Researchers discover spiralling flow provides sperm with extra boost
A team of University of Melbourne and Monash University engineers has discovered that swimming sperm create swirling fluid vortices – shaped like rolling corkscrews – giving them an extra boost in the race to the egg.
Published in ‘Cell Reports Physical Science’, the study reveals that these vortices attach to the sperm cell and rotate in sync, adding extra spin that enhances propulsion and helps keep them on a direct path through the fluid.
Exploded schematic of the reconstructed vorticity field, indicating that superhelix vortex pairs act as corkscrew pairs.
Picture: Supplied
The project involved collaboration between the University of Melbourne Fluid Mechanics Group, led by Redmond Barry Distinguished Professor Ivan Marusic, first author Dr Farzan Akbaridoust (Hon, University of Melbourne Department of Mechanical Engineering) and Monash University Applied Microfluidics and Bioengineering Lab, led by Professor Reza Nosrati.
Professor Marusic said the project marks the first time researchers have simultaneously captured both the flagellar motion and the surrounding 3D flow field of sperm, providing unprecedented insight into the mechanics of sperm propulsion.

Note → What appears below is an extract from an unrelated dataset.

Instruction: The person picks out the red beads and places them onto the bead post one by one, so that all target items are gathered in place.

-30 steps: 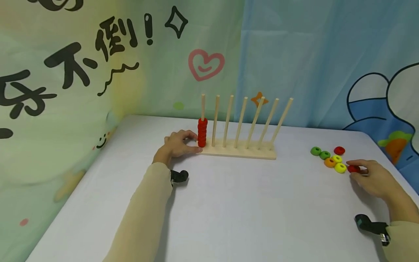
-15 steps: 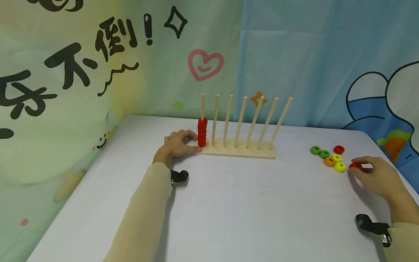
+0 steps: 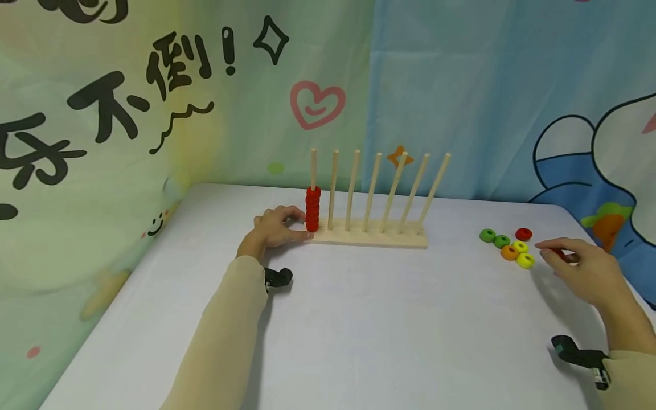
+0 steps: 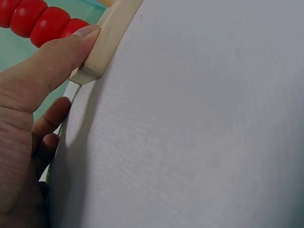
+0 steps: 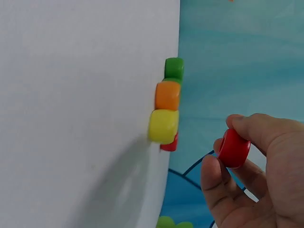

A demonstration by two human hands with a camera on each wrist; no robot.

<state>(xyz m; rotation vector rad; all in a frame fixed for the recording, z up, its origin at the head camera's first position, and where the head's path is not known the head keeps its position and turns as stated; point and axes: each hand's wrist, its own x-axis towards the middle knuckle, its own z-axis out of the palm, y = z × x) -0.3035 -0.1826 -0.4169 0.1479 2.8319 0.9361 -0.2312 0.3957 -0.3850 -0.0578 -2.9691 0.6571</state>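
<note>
In the head view a wooden peg rack stands toward the back of the table, with a row of several upright pegs. Red beads are stacked on its leftmost peg; the other pegs are bare. My left hand holds the rack's left end, and in the left wrist view the thumb presses on the base beside the red beads. Over on the right, my right hand is raised above the table. Its thumb and fingers pinch a red bead, seen plainly in the right wrist view.
Loose beads lie left of my right hand: green ones, an orange one, yellow ones and a red one. White cloth covers the table. A printed curtain hangs behind its back edge.
My right hand has lifted the red bead off the table, away from beside the yellow bead. My left hand keeps its place on the rack; the head view has shifted slightly.
</note>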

“By combining our expertise in micro-scale flow measurement and imaging, we were able to show how corkscrew-shaped flow patterns influence sperm movement,” Professor Marusic said.

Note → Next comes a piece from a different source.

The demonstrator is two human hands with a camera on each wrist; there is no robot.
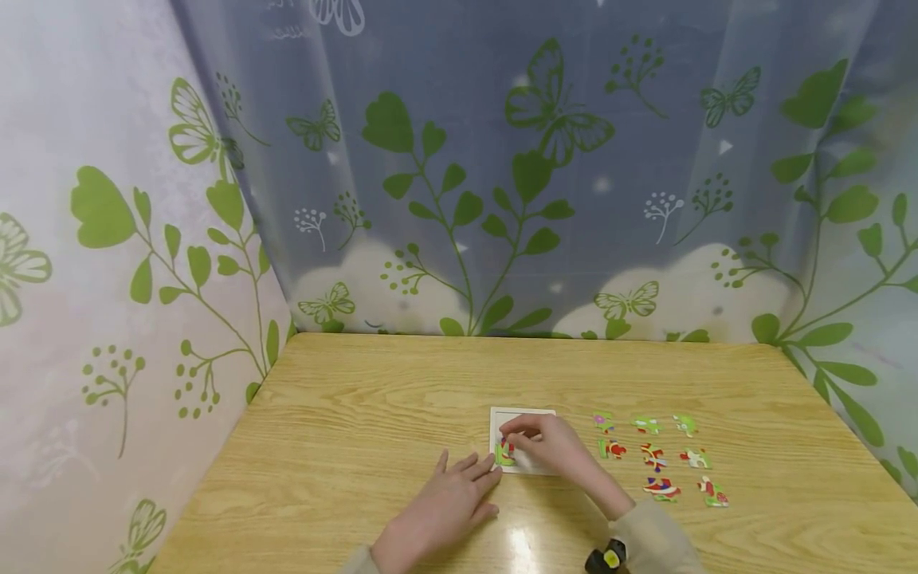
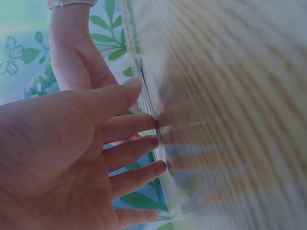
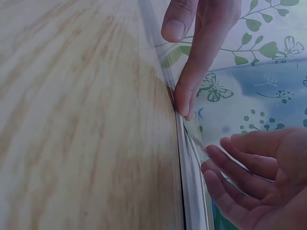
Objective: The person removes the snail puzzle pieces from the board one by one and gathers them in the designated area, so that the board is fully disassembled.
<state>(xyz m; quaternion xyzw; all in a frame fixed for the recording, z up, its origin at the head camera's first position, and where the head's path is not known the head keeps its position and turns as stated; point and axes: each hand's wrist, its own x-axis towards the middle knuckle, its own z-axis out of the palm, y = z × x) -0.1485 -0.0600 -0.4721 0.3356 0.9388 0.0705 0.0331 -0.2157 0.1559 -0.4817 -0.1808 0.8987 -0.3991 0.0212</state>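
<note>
A square white puzzle tray (image 1: 527, 411) lies on the table, with a green, red and purple puzzle piece (image 1: 505, 454) at its near left corner. Over the tray, my right hand (image 1: 548, 442) pinches this piece at its upper edge with bent fingers; the hand partly covers both. My left hand (image 1: 452, 498) lies palm down with spread fingers, its fingertips at the tray's near left corner. In the left wrist view, the fingers of the left hand (image 2: 72, 148) reach the tray's edge (image 2: 149, 103). The right hand (image 3: 259, 177) appears with curled fingers in the right wrist view.
Several loose puzzle pieces (image 1: 653, 457) lie in rows right of the tray on the wooden table (image 1: 344, 406). A curtain (image 1: 459, 263) with leaves and butterflies hangs behind the table's far edge and along both sides. A black wrist camera (image 1: 606, 556) sits at the right cuff.
</note>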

Understanding how sperm interact with their fluid environment is important for reproductive science. The properties of these flow structures could affect sperm interactions with other sperm, the egg or nearby surfaces.

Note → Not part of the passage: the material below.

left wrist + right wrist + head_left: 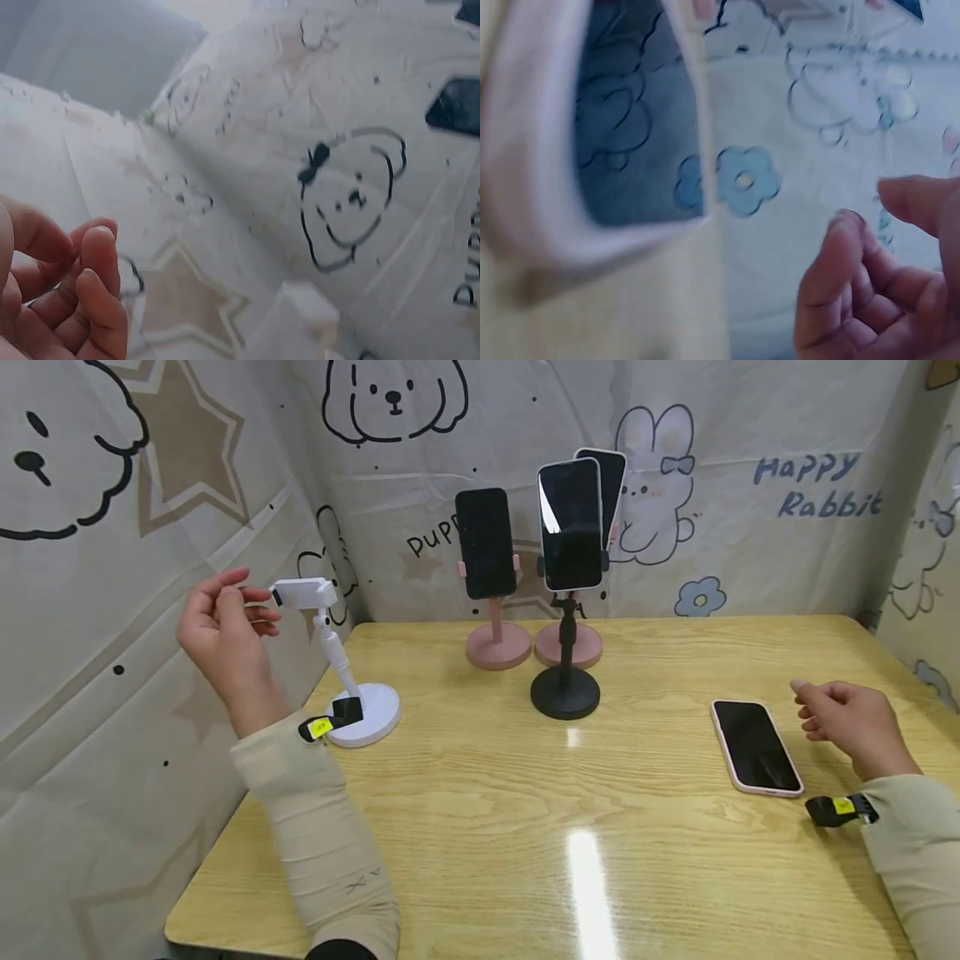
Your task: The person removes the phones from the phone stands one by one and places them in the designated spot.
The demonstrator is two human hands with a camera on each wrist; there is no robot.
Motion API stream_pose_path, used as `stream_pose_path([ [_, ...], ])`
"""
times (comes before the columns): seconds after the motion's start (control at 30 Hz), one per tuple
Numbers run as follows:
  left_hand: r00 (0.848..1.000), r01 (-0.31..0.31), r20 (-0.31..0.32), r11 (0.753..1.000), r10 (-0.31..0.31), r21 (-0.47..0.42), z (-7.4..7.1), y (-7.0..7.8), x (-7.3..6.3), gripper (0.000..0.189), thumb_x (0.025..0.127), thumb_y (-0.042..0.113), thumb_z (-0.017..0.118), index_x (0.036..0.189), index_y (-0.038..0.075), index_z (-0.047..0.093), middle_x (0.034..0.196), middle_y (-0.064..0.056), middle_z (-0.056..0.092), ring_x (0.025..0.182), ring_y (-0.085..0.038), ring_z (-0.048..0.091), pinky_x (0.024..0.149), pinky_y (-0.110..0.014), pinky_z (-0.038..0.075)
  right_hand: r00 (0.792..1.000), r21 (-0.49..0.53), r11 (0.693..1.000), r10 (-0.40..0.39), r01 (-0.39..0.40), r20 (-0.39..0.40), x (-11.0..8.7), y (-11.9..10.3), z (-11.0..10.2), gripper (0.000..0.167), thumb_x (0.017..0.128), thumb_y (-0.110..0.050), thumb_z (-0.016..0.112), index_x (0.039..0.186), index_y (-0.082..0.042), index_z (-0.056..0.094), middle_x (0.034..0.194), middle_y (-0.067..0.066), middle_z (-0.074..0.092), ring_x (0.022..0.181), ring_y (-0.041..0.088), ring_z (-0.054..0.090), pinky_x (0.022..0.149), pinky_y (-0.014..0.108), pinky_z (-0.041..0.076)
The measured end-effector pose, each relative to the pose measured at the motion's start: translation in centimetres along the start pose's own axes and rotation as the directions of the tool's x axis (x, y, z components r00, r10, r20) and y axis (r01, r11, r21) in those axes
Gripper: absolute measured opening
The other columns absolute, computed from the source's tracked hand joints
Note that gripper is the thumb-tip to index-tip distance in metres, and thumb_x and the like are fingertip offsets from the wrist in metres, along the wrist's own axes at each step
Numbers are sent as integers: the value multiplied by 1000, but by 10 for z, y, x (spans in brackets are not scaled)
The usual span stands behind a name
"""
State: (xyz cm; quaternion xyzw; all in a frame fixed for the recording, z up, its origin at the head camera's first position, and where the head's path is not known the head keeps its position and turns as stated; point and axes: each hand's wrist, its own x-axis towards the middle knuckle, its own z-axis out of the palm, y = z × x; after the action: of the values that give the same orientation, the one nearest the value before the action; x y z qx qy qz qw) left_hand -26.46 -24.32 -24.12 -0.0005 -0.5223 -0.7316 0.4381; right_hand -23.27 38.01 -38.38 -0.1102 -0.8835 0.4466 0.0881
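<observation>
My left hand (228, 635) is raised at the left, its fingers loosely bent around nothing. Just beside its fingertips is the holder end of a white phone stand (304, 594), which has a round base on the table. In the left wrist view a gap separates the fingers from the blurred white stand (296, 322). On the right, my right hand (851, 718) hovers with loosely curled fingers and no object in them. A smartphone (757, 747) in a pale pink case lies face up left of that hand; it fills the left of the right wrist view.
Further back, a pink stand (497, 645) holds a dark phone (484, 542). A black stand (566, 695) carries a phone with a light frame (570, 527), partly covering another phone (613, 485) on a pink stand. A printed cloth (720, 539) hangs behind the wooden table (480, 827).
</observation>
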Motion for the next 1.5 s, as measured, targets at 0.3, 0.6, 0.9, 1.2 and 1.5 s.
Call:
stream_pose_path([
  [0.3,962,-60,251,981,106,-184,57,7,-29,21,97,7,49,95,-3,68,69,-14,62,50,-22,54,49,-26,45,981,109,984,-122,139,-148,5,-61,-3,52,95,-50,50,106,0,59,77,-9,58,63,8,58,55,19,52],
  [0.6,847,-54,518,989,119,-139,102,-19,-58,33,104,26,40,110,2,62,89,-15,64,73,-27,65,68,-32,55,933,431,833,-254,345,-256,11,-138,23,36,96,-39,57,99,-5,66,88,3,62,73,14,60,63,16,53],
  [0.9,705,3,709,1000,-14,16,143,-58,-88,49,105,36,27,133,3,50,127,-14,57,115,-25,58,98,-38,47,889,567,686,-352,457,-292,12,-193,73,37,101,-34,49,112,-4,65,111,14,63,102,25,60,91,28,50],
  [1.2,602,80,768,974,-219,214,164,-76,-106,59,104,47,16,151,15,31,154,-1,34,139,-9,31,114,-36,25,932,609,711,-326,351,-156,5,-219,105,57,103,-48,31,143,-10,43,149,5,41,136,16,40,112,29,29],
  [1.5,527,127,770,929,-361,348,172,-87,-118,66,101,57,14,155,20,16,161,7,11,144,-6,18,116,-34,20,926,615,733,-377,290,12,4,-223,119,69,101,-55,25,152,-8,26,157,2,27,142,13,29,115,30,23],
])
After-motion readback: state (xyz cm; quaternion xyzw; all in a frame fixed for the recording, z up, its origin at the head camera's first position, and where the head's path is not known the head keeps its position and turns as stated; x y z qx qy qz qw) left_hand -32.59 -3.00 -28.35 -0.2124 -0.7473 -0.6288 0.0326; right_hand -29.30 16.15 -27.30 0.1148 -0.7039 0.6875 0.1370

Simultaneous imaging of sperm and the surrounding hydrodynamic flow field.
Video: Supplied
Professor Nosrati said the team used advanced imaging to reconstruct the 3D flow field around sperm.
"Imagine taking a straight rubber band and twisting it into a spiral. Now, add another turn to create a superhelix – a tightly coiled, extra-twisted structure," Professor Nosrati said.
"For sperm, this extra twist in the fluid enhances their movement, following them as it tightens, allowing them to swim more efficiently.
“As the sperm swims, its flagellum (tail) generates a whipping motion that creates swirling fluid currents that optimise their propulsion in the reproductive tract. What’s really fascinating is how these spiral-like ‘imprints’ in the surrounding fluid attach to the sperm body and rotate in sync, adding extra thrust.”
Time-averaged flow field around a near-wall swimming sperm, following the stresslet model flow decay.
Picture: Supplied
Beyond fertility research, the findings have broader implications for understanding how other microscopic swimmers, such as bacteria, move and adhere to surfaces, which could inform studies on infection spread or biofilm formation.